This class mostly acts as a wrapper that will hand the graph data to the underlying graph neural network (GNN).
When trained standalone, this model must be provided with a cluster label tensor, allowing it to build a set of intput clusters based on the label boundaries of the clusters and their semantic types.
Typical configuration can look like this:
model: name: grappa modules: grappa: nodes: <dictionary of arguments to specify the input type> graph: name: <name of the input graph type> <dictionary of arguments to specify the graph> node_encoder: name: <name of the type of node encoder> <dictionary of arguments to specify the node encoder> edge_encoder: name: <name of the type of edge encoder> <dictionary of arguments to specify the edge encoder> global_encoder: name: <name of the type of global encoder> <dictionary of arguments to specify the global encoder> gnn_model: name: <name of the type of backbone GNN feature extractor> <dictionary of arguments to specify the GNN>
See configuration files prefixed with grappa_ under the config directory for detailed examples of working configurations.
See also
Methods
__call__(*args, **kwargs)Call self as a function.
forward(data[, coord_label, clusts, ...])Prepares particle clusters and feed them to the GNN model.
process_dbscan_config([shapes, min_size])Process the DBSCAN fragmenter configuration.
process_final_config(final, prefix)Process a final layer configuration.
process_gnn_config([node_pred, edge_pred, ...])Process the GNN backbone structure and the output layers.
process_model_config(gnn_model[, nodes, ...])Process the top-level configuration block.
process_node_config([source, shapes, ...])Process the node parameters of the model.
- MODULES = [('grappa', ['base', 'dbscan', 'node_encoder', 'edge_encoder', 'gnn_model']), 'grappa_loss']

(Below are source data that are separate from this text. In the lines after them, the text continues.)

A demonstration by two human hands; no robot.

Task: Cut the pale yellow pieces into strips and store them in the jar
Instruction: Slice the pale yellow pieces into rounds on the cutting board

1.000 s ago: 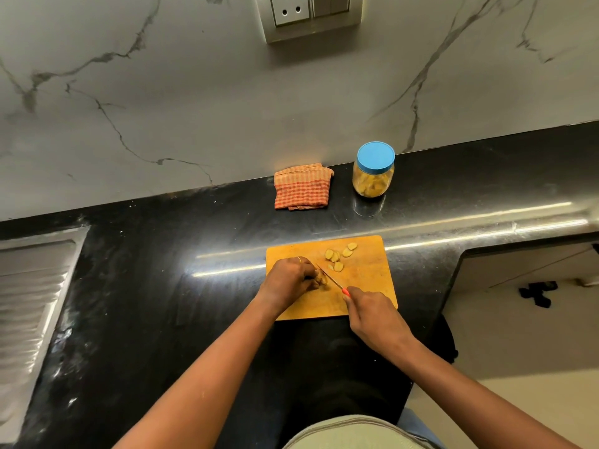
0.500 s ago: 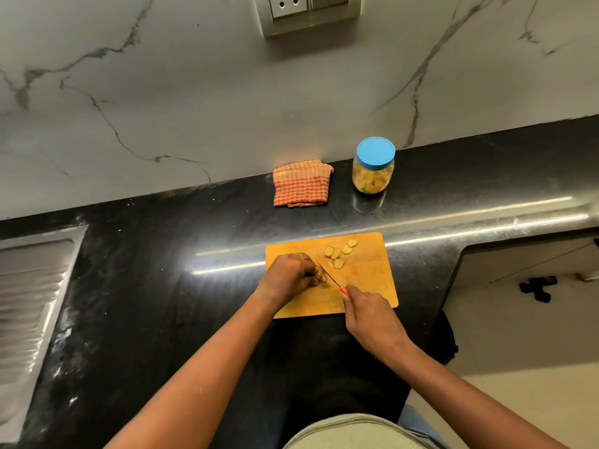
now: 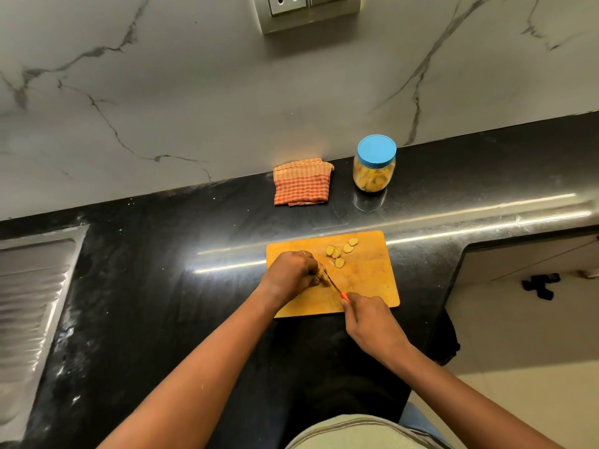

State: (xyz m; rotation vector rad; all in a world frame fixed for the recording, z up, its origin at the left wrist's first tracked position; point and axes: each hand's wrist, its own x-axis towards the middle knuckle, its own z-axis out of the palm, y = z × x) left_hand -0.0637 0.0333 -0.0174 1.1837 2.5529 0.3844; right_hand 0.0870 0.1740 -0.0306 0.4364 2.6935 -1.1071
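Note:
An orange cutting board (image 3: 366, 280) lies on the black counter. Several pale yellow pieces (image 3: 338, 252) lie loose on its far half. My left hand (image 3: 291, 275) has its fingers curled over a piece at the board's left side; that piece is mostly hidden under the fingertips. My right hand (image 3: 369, 322) grips the red handle of a small knife (image 3: 332, 283), whose blade runs up to the left fingertips. A clear jar (image 3: 374, 175) with a blue lid stands behind the board, lid on, with yellow pieces inside.
A folded orange checked cloth (image 3: 303, 186) lies left of the jar by the marble wall. A steel sink drainboard (image 3: 29, 306) takes up the counter's left end. The counter drops off to the floor on the right, past the board.
Both hands stay at the same spot on the board. The knife blade has shifted only slightly against the held piece.

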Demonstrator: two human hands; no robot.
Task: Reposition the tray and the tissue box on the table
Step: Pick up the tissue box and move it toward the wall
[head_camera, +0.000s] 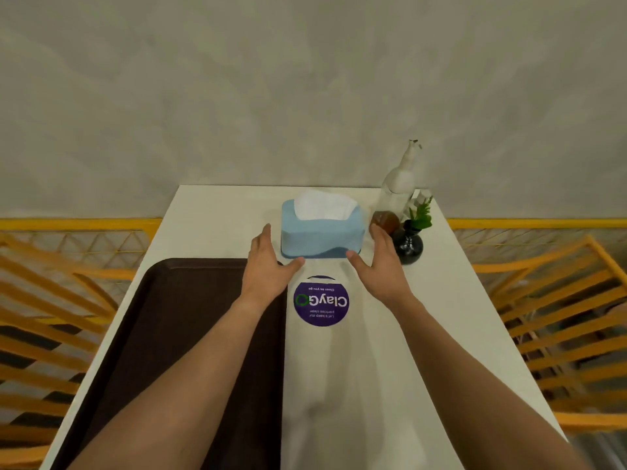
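Blue fabric-covered tissue box (322,232) at the white table's (441,300) twelve o'clock sits between the spread, empty left hand (268,262) and right hand (383,266), dark brown plastic tray (176,334) at eight o'clock; next likely calls for closing both palms on its sides.

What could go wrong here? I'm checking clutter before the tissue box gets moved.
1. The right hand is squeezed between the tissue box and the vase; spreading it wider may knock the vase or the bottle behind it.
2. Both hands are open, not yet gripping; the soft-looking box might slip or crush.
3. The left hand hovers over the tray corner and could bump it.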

- process_model_config(gnn_model, nodes=None, graph=None, node_encoder=None, edge_encoder=None, global_encoder=None, dbscan=None, return_features=False)[source]

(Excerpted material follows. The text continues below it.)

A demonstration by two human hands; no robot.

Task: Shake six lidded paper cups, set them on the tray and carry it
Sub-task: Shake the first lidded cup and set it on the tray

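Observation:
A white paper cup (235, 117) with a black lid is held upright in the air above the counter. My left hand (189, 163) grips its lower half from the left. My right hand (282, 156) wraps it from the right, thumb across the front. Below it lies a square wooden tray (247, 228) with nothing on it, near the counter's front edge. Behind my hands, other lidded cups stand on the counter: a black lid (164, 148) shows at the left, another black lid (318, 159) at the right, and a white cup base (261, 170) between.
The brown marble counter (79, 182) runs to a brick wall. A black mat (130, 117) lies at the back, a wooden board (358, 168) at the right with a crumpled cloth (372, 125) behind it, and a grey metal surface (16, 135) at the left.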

Process the top-level configuration block.
This dispatches each block to its own configuration processor.
- Parameters:
gnn_model (dict) – Underlying graph neural network configuration
nodes (dict, optional) – Input node configuration
graph (dict, optional) – Input graph configuration
node_encoder (dict, optional) – Node encoder configuration
edge_encoder (dict, optional) – Edge encoder configuration
global_encoder (dict, optional) – Global encoder configuration
dbscan (dict, optional) – DBSCAN fragmentation configuration
return_features (bool, default False) – If True, the model will return the node/edge/global features
- process_node_config(source='cluster', shapes=None, min_size=-1, make_groups=False, grouping_method='score', grouping_through_track=False)[source]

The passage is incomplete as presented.